- _YOUR GOAL_
For this exercise, restate word for word only the lines from the first line of the data to the line containing "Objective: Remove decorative".

· · · · · · ·

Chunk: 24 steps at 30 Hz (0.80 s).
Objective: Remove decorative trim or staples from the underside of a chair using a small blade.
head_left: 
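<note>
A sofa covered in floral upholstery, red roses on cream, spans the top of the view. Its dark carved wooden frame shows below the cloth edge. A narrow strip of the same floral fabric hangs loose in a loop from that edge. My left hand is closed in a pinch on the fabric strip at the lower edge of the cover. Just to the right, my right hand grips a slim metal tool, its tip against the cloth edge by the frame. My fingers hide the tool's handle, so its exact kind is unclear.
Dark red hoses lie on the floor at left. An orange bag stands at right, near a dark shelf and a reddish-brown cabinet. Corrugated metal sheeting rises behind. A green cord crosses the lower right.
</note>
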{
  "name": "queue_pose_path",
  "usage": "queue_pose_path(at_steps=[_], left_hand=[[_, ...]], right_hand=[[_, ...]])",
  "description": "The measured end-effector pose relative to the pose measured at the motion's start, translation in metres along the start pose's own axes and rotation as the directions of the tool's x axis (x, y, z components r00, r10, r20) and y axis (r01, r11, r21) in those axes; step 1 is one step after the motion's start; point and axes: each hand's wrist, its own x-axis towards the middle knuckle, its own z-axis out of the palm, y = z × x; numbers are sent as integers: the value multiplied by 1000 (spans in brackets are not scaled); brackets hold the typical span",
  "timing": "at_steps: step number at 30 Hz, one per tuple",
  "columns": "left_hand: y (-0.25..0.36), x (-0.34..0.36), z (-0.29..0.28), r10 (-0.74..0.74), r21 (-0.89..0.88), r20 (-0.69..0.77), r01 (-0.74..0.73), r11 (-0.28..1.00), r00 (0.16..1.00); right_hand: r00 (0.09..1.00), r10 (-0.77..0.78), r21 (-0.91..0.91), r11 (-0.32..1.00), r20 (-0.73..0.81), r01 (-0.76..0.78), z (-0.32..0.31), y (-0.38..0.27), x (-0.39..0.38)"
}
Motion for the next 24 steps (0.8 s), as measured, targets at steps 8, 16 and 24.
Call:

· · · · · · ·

- _THE ANSWER_
Chunk: 24 steps at 30 Hz (0.80 s).
Objective: Remove decorative trim or staples from the underside of a chair using a small blade.

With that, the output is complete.